Le ventre noué, je me tournai sur le côté, de dos par rapport à Claude, quand, tout à coup, je sentis une légère pression sur mes reins, juste au-dessus de mes hanches. Le souffle coupé, je restai immobile et la pression cessa ; mais lorsque repris ma respiration elle se fit plus précise plus large, comme si une main… ça y est, me dis-je ; et plus j’essayais d’y échapper plus elle se faisait pressante Nul doute, c’était bien la paluche de Claude. Des sueurs froides me vinrent sur les tempes et dans le creux du dos ; mais je gardai mon sang-froid et, dans l’espoir de sauver notre amitié, je me mis moi aussi à ronfler pour qu’il me crût rendormi. Je décidai alors, quelques instants plus tard, d’écarter sa main pécheresse en faisant passer mon geste pour celui d’un somnambule. Mais lorsque ma main se referma sur ce que je croyais être la sienne, je sentis entre mes doigts un long membre, dressé et tressaillant, comme une queue… De surprise, je lâchai prise et me retournai. C’était la queue d’un chat de gouttière, entré par la fenêtre entrouverte, qui, sans bruit, se frottait contre moi depuis quelques instants. Affolé par ma réaction, le greffier miaula et s’enfuit sur les toits de Paris.
Rassuré et soulagé de m’être à nouveau trompé, j’essuyai les gouttes de sueur qui perlaient sur mon front. Quant à Claude, il paraissait dormir. Je voulus quand même m’en assurer.
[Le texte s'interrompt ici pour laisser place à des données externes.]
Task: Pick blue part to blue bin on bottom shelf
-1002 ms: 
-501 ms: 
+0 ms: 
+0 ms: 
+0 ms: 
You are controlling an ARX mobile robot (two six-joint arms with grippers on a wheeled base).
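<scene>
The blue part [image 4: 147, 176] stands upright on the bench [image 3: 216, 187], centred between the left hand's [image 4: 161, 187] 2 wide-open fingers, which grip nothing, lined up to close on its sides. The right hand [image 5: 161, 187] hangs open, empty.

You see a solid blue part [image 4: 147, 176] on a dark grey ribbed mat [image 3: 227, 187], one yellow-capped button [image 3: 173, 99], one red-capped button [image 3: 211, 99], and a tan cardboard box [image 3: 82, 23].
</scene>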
— Claude, chuchotai-je, tu dors ?
— Mm…
— Tu dors ?
— Mm, mm…
— Claude…
— Quoi ? Merde ! s’écria-t-il en se redressant. « Tu ne peux pas me laisser dormir un peu ? » ajouta-t-il exaspéré, avant de s’affaler dans son lit en rabattant ses couvertures sur son nez.
Je compris alors qu’à moins de vaincre la peur : que m’inspirait l’homosexualité de Claude, le repos ne me viendrait pas. Il fallait, pour cela, que je consentisse à reconnaître que le goût qu’il avait pour les hommes réveillait ma propre ambiguïté, inhérente à tout garçon.
Eh bien, ce soir-là, je l’acceptai ; et, par la suite, je pus ainsi dormir sur mes deux oreilles dans la même chambre qu’un pédéraste ; ce qui, pour moi, avait de l’importance car je devais habiter encore quelques mois chez Claude.